Records contained in a dataset:
.....
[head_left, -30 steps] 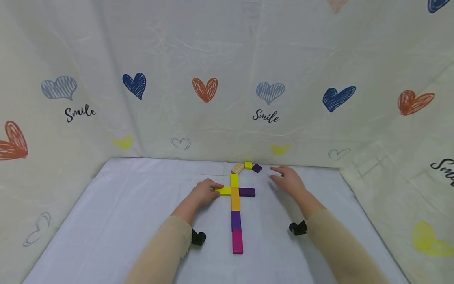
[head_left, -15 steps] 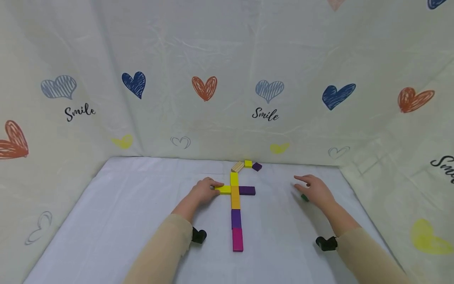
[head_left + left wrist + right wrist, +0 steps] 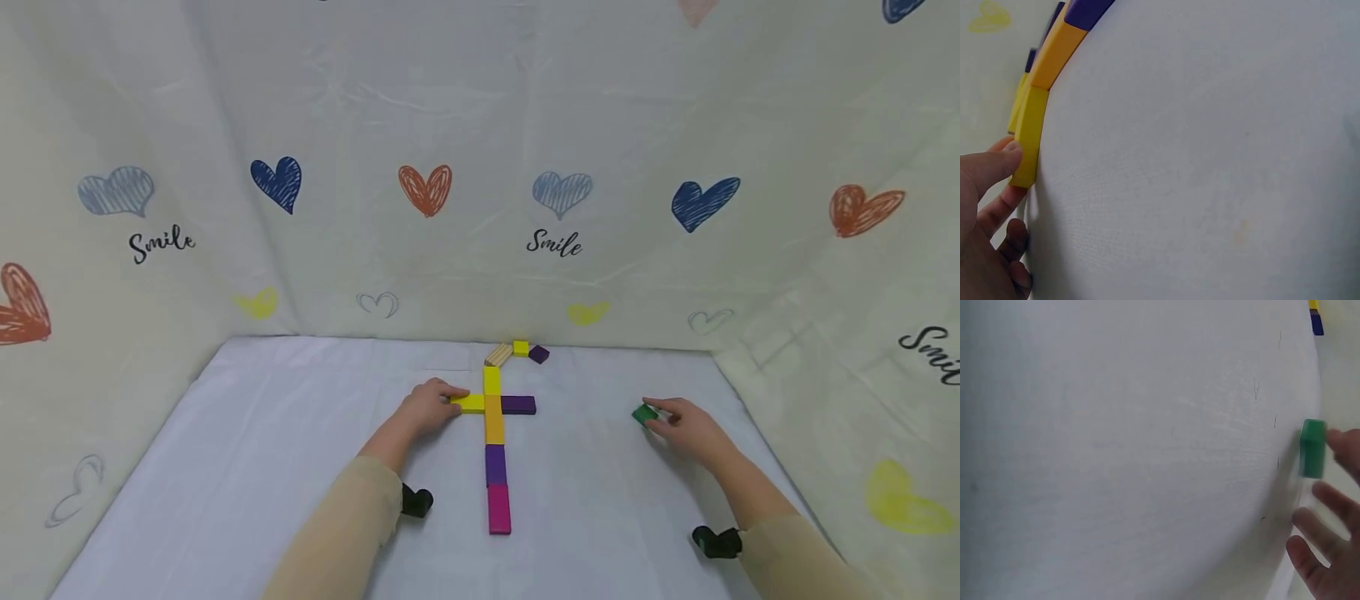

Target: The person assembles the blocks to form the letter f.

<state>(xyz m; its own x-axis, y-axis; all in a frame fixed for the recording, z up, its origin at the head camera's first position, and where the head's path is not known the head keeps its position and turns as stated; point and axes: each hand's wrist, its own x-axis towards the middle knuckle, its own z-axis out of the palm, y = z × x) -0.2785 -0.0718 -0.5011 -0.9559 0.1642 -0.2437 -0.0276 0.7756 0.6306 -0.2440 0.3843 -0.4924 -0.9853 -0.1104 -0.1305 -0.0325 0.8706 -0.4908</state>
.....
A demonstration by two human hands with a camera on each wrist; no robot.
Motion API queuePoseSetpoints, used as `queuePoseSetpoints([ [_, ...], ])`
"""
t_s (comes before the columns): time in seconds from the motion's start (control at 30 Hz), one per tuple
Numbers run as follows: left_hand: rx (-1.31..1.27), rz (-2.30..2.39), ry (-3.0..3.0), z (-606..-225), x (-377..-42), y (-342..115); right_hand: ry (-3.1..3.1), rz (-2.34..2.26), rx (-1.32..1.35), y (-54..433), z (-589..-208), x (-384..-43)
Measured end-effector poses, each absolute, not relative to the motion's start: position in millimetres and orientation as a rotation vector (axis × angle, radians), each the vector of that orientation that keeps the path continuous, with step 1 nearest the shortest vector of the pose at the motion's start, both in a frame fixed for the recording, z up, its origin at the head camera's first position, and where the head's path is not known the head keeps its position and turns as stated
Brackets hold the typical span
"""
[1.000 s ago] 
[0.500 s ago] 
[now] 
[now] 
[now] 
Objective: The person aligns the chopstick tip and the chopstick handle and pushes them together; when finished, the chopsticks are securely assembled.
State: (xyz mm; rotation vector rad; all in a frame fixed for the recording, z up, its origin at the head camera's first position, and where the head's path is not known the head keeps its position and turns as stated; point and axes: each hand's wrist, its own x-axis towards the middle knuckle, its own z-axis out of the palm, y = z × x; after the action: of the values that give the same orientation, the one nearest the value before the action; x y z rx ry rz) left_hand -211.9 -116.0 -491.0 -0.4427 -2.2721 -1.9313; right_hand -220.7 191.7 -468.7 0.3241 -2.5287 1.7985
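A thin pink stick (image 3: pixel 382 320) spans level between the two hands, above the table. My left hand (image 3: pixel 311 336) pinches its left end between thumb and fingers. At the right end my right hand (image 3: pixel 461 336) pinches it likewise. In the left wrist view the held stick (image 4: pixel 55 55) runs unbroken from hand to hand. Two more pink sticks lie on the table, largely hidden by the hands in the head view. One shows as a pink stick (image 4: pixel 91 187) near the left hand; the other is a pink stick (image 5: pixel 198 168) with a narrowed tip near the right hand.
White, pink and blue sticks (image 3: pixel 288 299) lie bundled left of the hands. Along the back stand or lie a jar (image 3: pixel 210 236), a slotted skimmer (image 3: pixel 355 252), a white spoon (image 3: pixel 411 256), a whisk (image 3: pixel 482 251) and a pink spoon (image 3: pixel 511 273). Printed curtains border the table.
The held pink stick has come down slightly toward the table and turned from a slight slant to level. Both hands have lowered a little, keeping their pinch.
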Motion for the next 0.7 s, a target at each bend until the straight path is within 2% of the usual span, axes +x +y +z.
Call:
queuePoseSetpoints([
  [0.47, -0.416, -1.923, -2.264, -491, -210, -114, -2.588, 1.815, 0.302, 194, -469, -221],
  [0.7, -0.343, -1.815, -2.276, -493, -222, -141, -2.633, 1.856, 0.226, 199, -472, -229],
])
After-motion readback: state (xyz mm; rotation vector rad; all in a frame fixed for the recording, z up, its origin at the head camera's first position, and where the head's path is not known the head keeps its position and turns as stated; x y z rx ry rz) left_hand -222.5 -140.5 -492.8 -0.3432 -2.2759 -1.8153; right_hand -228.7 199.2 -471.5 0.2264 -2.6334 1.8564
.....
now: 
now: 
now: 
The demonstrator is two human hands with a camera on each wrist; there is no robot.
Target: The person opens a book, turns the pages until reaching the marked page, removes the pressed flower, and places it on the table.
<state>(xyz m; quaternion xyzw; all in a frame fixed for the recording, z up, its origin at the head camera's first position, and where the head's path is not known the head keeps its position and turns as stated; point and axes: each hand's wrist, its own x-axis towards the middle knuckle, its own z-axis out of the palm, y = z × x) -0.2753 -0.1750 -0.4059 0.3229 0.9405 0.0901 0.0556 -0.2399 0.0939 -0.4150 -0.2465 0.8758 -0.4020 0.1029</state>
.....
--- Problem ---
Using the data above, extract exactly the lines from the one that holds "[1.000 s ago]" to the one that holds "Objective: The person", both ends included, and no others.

--- Exercise answer ---
[1.000 s ago] 
[0.500 s ago] 
[now] 
[now] 
[now] 
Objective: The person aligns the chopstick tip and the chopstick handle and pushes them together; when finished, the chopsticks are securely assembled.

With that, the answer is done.